**Description of the task**
In the listing below, find the line containing "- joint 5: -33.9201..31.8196" and the line containing "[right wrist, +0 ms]". Repeat exactly those two lines and every line between them, nothing more.

**Input for this task**

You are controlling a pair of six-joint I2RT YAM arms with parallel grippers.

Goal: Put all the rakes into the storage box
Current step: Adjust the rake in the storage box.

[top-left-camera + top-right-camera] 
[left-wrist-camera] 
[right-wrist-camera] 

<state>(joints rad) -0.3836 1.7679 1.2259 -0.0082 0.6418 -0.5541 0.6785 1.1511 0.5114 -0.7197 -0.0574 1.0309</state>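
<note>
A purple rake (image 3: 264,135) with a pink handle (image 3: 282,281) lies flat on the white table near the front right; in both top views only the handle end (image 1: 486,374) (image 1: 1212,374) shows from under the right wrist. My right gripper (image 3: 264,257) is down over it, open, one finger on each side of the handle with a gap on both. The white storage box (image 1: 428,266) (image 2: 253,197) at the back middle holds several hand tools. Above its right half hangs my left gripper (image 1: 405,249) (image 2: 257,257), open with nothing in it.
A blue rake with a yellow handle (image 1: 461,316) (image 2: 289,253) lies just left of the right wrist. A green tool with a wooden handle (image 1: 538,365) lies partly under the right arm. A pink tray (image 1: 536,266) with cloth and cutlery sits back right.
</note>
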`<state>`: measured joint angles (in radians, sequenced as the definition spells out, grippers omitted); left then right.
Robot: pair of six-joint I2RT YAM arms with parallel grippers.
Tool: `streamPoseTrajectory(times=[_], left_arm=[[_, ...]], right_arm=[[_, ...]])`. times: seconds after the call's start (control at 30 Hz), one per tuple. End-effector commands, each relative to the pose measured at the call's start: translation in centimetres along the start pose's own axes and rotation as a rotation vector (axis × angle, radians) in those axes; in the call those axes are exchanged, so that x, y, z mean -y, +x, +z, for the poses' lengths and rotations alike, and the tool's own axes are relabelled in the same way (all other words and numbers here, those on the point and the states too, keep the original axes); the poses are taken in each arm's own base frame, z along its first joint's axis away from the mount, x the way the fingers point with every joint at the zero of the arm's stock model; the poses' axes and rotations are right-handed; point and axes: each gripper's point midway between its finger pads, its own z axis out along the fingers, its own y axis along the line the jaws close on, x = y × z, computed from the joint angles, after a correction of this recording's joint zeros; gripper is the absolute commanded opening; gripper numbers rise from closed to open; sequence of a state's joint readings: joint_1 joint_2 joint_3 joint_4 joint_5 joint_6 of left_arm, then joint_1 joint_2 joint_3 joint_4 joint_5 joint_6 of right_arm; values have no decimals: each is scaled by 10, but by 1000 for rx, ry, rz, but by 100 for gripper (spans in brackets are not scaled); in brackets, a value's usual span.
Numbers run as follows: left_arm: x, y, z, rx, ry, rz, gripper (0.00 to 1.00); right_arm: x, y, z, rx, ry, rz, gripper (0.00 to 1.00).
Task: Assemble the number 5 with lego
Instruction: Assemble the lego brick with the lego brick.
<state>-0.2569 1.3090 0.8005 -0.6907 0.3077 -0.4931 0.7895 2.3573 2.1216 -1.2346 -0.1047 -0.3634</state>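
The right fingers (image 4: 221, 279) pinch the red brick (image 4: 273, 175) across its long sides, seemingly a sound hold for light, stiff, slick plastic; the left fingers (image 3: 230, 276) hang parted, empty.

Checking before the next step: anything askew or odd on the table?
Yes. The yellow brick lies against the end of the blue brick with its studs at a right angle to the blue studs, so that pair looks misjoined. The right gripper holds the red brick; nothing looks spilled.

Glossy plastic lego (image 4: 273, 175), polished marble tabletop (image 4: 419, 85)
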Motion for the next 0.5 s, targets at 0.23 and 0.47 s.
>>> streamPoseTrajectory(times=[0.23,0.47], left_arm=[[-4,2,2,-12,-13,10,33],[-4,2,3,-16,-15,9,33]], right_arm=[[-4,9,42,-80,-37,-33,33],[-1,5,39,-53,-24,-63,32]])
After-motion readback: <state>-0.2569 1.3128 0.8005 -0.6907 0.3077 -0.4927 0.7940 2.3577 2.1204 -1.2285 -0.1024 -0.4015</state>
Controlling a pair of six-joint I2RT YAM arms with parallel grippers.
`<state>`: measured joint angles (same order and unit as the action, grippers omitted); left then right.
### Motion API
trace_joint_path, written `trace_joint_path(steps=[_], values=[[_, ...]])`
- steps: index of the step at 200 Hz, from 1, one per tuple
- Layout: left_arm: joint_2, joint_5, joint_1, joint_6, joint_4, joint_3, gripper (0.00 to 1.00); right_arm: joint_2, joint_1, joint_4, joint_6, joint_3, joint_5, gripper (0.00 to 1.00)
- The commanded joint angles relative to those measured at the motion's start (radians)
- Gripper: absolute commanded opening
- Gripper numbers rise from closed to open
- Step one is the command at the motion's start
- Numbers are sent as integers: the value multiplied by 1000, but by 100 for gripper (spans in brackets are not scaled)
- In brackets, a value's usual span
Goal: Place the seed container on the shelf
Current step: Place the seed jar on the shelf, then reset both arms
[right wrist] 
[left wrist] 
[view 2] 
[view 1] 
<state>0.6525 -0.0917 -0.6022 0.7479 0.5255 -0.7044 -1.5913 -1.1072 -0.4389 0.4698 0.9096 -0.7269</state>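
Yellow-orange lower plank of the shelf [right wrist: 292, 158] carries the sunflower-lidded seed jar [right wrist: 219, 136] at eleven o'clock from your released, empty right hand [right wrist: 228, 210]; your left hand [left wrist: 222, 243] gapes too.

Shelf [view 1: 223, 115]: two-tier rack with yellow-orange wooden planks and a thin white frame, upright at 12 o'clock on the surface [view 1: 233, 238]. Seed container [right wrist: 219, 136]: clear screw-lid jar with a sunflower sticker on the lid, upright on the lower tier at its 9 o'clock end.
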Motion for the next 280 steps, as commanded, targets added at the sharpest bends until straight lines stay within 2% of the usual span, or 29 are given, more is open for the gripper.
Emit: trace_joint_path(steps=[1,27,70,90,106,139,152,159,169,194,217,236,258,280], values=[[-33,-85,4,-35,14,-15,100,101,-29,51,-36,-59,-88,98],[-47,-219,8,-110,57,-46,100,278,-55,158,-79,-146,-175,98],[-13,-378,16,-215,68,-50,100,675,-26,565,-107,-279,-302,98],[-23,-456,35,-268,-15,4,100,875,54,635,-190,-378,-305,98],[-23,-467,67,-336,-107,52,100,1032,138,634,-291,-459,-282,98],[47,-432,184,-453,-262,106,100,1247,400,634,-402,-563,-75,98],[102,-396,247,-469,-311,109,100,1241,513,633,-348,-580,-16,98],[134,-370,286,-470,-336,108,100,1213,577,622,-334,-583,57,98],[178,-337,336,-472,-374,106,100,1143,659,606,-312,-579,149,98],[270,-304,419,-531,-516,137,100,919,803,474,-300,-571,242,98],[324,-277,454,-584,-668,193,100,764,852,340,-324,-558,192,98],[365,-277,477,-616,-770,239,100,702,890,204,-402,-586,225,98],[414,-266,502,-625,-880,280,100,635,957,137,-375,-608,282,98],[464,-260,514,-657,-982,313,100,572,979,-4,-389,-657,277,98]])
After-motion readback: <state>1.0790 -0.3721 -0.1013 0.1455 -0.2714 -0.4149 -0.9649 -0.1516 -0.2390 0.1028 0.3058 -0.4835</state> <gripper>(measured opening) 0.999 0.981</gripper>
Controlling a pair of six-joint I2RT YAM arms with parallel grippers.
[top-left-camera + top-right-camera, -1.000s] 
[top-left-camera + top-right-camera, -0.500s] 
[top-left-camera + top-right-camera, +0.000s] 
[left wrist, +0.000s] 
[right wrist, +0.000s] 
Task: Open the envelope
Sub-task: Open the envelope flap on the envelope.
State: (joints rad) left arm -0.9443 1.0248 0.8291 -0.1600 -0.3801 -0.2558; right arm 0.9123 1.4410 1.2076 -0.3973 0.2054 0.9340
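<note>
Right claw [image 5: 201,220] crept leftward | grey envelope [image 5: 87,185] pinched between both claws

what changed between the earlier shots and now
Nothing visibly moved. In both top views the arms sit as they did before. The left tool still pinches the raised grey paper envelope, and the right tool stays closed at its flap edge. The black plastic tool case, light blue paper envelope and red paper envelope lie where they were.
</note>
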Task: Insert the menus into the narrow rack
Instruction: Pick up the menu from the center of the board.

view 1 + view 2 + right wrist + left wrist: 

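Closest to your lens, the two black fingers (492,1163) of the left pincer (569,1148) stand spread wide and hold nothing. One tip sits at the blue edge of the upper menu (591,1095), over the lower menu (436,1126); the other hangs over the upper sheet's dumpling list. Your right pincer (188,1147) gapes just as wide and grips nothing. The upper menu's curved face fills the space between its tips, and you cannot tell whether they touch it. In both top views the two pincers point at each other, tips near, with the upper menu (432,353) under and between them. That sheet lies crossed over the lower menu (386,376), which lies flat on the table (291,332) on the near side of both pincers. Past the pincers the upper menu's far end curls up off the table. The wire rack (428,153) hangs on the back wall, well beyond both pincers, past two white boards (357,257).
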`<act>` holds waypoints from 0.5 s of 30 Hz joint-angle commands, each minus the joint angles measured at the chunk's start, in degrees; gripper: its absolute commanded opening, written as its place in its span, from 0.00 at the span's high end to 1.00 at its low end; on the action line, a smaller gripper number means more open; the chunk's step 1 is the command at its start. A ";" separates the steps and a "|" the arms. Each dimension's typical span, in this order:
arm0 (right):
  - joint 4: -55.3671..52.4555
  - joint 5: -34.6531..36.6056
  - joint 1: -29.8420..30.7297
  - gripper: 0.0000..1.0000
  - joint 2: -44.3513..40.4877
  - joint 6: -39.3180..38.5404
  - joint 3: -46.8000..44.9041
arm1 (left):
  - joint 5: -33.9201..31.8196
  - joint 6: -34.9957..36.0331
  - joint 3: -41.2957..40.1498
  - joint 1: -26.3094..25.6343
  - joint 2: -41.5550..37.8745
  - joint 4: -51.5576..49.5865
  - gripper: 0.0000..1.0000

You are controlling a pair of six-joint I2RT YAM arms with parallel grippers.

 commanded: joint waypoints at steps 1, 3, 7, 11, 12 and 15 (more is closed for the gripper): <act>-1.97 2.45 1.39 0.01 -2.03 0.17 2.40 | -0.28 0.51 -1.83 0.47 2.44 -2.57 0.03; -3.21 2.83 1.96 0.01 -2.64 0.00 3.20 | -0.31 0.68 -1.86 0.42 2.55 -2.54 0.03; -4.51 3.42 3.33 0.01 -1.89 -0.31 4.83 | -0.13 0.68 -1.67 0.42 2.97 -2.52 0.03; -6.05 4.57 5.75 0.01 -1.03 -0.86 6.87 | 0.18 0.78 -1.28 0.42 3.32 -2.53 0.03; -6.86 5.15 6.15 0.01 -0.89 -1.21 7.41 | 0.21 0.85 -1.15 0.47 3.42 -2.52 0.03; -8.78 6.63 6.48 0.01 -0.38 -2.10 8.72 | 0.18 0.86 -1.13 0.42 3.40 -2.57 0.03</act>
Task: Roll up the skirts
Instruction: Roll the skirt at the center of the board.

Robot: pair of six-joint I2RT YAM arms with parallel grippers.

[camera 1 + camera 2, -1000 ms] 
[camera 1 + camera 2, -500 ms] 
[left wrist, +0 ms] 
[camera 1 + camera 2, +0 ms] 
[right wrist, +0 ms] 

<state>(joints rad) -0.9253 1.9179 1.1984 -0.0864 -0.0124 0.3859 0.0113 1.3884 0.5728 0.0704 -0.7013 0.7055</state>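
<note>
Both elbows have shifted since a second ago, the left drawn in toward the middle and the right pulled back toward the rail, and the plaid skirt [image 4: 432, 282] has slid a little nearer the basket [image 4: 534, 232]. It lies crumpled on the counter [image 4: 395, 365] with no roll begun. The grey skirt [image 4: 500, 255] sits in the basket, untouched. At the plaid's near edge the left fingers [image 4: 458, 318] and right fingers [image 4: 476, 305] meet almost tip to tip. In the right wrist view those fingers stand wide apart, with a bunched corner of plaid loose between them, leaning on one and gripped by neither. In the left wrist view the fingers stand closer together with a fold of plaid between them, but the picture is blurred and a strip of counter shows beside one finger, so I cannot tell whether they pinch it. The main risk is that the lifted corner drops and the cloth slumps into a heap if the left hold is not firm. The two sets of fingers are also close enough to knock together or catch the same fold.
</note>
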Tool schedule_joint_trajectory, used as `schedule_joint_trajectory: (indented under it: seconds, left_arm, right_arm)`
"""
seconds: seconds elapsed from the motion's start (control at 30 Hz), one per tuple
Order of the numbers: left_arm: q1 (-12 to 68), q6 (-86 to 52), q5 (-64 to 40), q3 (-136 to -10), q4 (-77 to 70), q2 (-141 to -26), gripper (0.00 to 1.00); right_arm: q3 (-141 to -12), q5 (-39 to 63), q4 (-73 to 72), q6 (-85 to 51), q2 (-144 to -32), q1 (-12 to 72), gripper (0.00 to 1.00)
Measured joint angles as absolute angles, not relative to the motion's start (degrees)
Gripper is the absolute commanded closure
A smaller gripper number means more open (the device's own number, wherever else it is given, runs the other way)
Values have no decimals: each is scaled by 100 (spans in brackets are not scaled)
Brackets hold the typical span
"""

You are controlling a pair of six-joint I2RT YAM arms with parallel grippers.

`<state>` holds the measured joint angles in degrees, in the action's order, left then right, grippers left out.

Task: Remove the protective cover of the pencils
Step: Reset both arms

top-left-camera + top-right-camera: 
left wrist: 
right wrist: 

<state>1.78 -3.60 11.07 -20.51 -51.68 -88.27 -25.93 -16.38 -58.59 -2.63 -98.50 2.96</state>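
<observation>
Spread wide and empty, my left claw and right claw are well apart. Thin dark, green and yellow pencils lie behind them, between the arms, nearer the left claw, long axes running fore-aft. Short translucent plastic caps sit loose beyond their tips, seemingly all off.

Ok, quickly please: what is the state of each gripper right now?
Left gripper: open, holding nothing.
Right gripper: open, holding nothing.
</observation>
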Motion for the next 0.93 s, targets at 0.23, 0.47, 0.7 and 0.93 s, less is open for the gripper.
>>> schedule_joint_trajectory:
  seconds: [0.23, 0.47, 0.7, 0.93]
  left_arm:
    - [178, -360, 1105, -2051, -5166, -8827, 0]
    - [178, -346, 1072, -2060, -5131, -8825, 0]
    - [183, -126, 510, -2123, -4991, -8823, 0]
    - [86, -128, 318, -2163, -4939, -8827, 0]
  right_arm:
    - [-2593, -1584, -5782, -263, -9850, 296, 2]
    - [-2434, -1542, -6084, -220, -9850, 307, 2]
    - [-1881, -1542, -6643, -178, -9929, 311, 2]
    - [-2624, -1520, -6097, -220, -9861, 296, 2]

**Solution to the problem**
  - joint 5: -33.9201..31.8196
  - joint 6: -34.9957..36.0331
  - joint 3: -41.2957..40.1498
  - joint 1: -26.3094..25.6343
  - joint 2: -41.5550..37.8745
  - joint 4: -51.5576..49.5865
  - gripper: 0.0000..1.0000

You are controlling a pair of six-joint I2RT YAM arms with parallel grippers.

 commanded: joint waypoints at steps 1, 3, 7, 11, 12 and 15 (more is closed for the gripper): <act>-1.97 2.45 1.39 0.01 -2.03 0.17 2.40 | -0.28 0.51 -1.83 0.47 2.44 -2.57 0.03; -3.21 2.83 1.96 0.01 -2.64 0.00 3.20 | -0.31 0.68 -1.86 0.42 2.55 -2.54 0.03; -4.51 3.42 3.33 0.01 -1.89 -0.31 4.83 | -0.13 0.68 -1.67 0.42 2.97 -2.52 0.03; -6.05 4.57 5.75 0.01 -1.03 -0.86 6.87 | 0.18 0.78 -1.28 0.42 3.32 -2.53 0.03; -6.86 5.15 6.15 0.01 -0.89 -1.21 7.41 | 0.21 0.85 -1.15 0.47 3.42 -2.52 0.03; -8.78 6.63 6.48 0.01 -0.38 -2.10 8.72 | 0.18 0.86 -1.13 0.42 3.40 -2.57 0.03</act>
Task: Roll up the skirts
Instruction: Roll the skirt at the center of the board.

Robot: pair of six-joint I2RT YAM arms with parallel grippers.

[camera 1 + camera 2, -1000 ms] 
[camera 1 + camera 2, -500 ms] 
[left wrist, +0 ms] 
[camera 1 + camera 2, +0 ms] 
[right wrist, +0 ms] 

Nothing further is required of the output.